> ASSIGNMENT
Give back every entry, exactly as written.

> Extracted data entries
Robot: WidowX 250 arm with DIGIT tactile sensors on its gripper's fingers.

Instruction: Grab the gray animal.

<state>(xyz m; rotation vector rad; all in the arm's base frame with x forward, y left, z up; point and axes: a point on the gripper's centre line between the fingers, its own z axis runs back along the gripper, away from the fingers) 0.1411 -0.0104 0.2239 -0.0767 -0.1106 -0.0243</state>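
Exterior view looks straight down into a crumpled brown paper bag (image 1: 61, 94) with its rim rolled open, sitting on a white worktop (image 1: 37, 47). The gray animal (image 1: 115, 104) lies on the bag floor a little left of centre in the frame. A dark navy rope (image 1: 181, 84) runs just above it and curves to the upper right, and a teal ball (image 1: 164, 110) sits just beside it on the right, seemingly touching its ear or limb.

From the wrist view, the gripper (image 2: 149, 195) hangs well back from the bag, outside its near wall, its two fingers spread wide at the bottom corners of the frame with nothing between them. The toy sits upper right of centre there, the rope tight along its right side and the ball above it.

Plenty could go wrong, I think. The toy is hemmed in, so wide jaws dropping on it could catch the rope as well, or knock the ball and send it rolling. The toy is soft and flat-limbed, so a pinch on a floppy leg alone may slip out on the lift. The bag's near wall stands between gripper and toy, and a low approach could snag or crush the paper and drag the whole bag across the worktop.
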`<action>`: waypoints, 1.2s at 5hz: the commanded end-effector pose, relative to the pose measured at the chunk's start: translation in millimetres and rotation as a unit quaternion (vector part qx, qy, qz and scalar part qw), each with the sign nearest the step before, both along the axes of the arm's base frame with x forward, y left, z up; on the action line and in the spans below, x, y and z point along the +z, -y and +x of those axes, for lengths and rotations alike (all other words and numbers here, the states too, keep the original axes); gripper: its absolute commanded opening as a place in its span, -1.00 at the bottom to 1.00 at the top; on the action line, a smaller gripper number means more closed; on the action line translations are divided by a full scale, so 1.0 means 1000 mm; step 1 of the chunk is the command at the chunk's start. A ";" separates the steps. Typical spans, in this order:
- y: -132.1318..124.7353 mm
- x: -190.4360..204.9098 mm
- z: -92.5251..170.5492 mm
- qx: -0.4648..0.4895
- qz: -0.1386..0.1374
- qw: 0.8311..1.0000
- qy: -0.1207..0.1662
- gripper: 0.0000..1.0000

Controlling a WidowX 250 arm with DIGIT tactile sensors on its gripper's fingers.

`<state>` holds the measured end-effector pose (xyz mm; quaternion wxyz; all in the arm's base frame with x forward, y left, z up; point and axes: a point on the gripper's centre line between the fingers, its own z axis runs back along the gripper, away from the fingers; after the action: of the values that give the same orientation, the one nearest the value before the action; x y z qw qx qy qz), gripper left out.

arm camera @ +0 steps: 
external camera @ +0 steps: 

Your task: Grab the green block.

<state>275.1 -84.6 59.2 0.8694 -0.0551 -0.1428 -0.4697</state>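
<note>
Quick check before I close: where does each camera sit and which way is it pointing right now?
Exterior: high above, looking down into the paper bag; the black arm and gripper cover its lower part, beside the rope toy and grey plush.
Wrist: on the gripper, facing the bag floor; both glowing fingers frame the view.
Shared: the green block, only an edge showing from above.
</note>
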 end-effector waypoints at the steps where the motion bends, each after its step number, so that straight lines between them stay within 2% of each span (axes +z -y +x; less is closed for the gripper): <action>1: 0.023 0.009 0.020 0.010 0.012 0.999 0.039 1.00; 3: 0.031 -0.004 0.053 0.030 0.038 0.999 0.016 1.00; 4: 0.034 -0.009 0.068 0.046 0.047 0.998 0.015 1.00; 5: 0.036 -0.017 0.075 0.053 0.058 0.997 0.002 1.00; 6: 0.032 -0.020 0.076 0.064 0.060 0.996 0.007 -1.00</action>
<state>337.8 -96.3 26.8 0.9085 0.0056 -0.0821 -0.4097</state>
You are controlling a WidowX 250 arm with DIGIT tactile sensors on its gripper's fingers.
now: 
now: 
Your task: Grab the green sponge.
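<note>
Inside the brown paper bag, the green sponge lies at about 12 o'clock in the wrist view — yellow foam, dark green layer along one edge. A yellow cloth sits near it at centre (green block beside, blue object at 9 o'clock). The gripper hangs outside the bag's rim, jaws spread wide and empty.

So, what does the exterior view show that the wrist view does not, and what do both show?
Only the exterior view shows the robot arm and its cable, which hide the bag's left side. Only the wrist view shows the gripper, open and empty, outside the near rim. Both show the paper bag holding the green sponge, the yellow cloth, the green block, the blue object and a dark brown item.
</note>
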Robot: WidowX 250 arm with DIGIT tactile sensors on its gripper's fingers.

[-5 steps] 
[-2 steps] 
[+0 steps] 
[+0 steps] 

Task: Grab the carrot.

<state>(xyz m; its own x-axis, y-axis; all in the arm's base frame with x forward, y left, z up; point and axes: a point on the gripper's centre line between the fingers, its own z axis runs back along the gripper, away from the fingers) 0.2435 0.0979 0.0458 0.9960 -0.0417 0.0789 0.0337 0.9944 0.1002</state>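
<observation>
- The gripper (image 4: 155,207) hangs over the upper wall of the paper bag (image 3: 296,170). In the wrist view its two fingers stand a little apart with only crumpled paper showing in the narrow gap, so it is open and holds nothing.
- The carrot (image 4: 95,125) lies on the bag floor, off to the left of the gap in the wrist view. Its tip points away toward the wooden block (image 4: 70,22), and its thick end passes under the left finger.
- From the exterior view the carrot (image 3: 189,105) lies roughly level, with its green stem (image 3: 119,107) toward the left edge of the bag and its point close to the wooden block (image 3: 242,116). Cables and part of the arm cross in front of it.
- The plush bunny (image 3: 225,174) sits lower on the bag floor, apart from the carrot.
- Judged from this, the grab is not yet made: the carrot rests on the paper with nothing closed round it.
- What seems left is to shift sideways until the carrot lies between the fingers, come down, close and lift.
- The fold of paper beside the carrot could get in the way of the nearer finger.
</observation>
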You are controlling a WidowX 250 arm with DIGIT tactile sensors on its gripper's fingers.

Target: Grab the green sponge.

> SOLVED PROBLEM
Robot: WidowX 250 arm with DIGIT tactile sensors on its gripper's fingers.

Instruction: Grab the gray animal.

<state>(xyz m; rotation vector rad; all in the arm's base frame with x forward, y left, z up; point and axes: a point on the gripper's centre line between the fingers, its own z axis runs back along the gripper, away from the fingers) 0.1411 -0.0104 0.2239 -0.0767 -0.1106 -0.0243</state>
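Exterior view looks straight down into a crumpled brown paper bag (image 1: 61, 94) with its rim rolled open, sitting on a white worktop (image 1: 37, 47). The gray animal (image 1: 115, 104) lies on the bag floor a little left of centre in the frame. A dark navy rope (image 1: 181, 84) runs just above it and curves to the upper right, and a teal ball (image 1: 164, 110) sits just beside it on the right, seemingly touching its ear or limb.

From the wrist view, the gripper (image 2: 149, 195) hangs well back from the bag, outside its near wall, its two fingers spread wide at the bottom corners of the frame with nothing between them. The toy sits upper right of centre there, the rope tight along its right side and the ball above it.

Plenty could go wrong, I think. The toy is hemmed in, so wide jaws dropping on it could catch the rope as well, or knock the ball and send it rolling. The toy is soft and flat-limbed, so a pinch on a floppy leg alone may slip out on the lift. The bag's near wall stands between gripper and toy, and a low approach could snag or crush the paper and drag the whole bag across the worktop.
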`<action>`: waypoints, 1.2s at 5hz: the commanded end-effector pose, relative to the pose measured at the chunk's start: translation in millimetres and rotation as a unit quaternion (vector part qx, qy, qz and scalar part qw), each with the sign nearest the step before, both along the axes of the arm's base frame with x forward, y left, z up; on the action line and in the spans below, x, y and z point along the +z, -y and +x of those axes, for lengths and rotations alike (all other words and numbers here, the states too, keep the original axes); gripper: its absolute commanded opening as a place in its span, -1.00 at the bottom to 1.00 at the top; on the action line, a smaller gripper number means more closed; on the action line translations are divided by a full scale, so 1.0 means 1000 mm; step 1 of the chunk is the command at the chunk's start. A ";" separates the steps. Typical spans, in this order:
- y: -132.1318..124.7353 mm
- x: -190.4360..204.9098 mm
- z: -92.5251..170.5492 mm
- qx: -0.4648..0.4895
- qz: -0.1386..0.1374
- qw: 0.8311..1.0000
- qy: -0.1207..0.1662
- gripper: 0.0000..1.0000

Controlling a WidowX 250 arm with DIGIT tactile sensors on its gripper's fingers.

`<state>` holds the measured end-effector pose (xyz mm; quaternion wxyz; all in the arm's base frame with x forward, y left, z up; point and axes: a point on the gripper's centre line between the fingers, its own z axis runs back along the gripper, away from the fingers; after the action: of the values that give the same orientation, the one nearest the value before the action; x y z qw qx qy qz), gripper left out.

arm camera @ +0 steps: 
external camera @ +0 steps: 

Your task: Grab the green block.

<state>275.1 -84.6 59.2 0.8694 -0.0551 -0.1428 -0.4697</state>
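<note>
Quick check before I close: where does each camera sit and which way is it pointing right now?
Exterior: high above, looking down into the paper bag; the black arm and gripper cover its lower part, beside the rope toy and grey plush.
Wrist: on the gripper, facing the bag floor; both glowing fingers frame the view.
Shared: the green block, only an edge showing from above.
</note>
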 end-effector waypoints at the steps where the motion bends, each after its step number, so that straight lines between them stay within 2% of each span (axes +z -y +x; less is closed for the gripper): <action>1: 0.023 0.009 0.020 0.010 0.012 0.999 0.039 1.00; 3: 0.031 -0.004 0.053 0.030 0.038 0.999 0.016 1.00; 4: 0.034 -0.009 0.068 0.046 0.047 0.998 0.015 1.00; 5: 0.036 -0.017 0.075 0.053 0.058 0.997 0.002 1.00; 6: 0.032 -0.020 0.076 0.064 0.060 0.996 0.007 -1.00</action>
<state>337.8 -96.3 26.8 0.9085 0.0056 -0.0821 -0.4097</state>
You are controlling a WidowX 250 arm with DIGIT tactile sensors on its gripper's fingers.
now: 
now: 
Your task: Grab the green sponge.
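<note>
Inside the brown paper bag, the green sponge lies at about 12 o'clock in the wrist view — yellow foam, dark green layer along one edge. A yellow cloth sits near it at centre (green block beside, blue object at 9 o'clock). The gripper hangs outside the bag's rim, jaws spread wide and empty.

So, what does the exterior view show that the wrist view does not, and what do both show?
Only the exterior view shows the robot arm and its cable, which hide the bag's left side. Only the wrist view shows the gripper, open and empty, outside the near rim. Both show the paper bag holding the green sponge, the yellow cloth, the green block, the blue object and a dark brown item.
</note>
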Robot: WidowX 250 arm with DIGIT tactile sensors on its gripper's fingers.

[-5 steps] 
[-2 steps] 
[+0 steps] 
[+0 steps] 

Task: Grab the carrot.

<state>(xyz m; its own x-axis, y-axis; all in the arm's base frame with x forward, y left, z up; point and axes: a point on the gripper's centre line between the fingers, its own z axis runs back along the gripper, away from the fingers) 0.2435 0.0979 0.0458 0.9960 -0.0417 0.0789 0.0337 0.9944 0.1002</state>
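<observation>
- The gripper (image 4: 155,207) hangs over the upper wall of the paper bag (image 3: 296,170). In the wrist view its two fingers stand a little apart with only crumpled paper showing in the narrow gap, so it is open and holds nothing.
- The carrot (image 4: 95,125) lies on the bag floor, off to the left of the gap in the wrist view. Its tip points away toward the wooden block (image 4: 70,22), and its thick end passes under the left finger.
- From the exterior view the carrot (image 3: 189,105) lies roughly level, with its green stem (image 3: 119,107) toward the left edge of the bag and its point close to the wooden block (image 3: 242,116). Cables and part of the arm cross in front of it.
- The plush bunny (image 3: 225,174) sits lower on the bag floor, apart from the carrot.
- Judged from this, the grab is not yet made: the carrot rests on the paper with nothing closed round it.
- What seems left is to shift sideways until the carrot lies between the fingers, come down, close and lift.
- The fold of paper beside the carrot could get in the way of the nearer finger.
</observation>
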You are controlling a WidowX 250 arm with DIGIT tactile sensors on its gripper's fingers.

Target: Grab the green sponge.

This response contains the complete answer.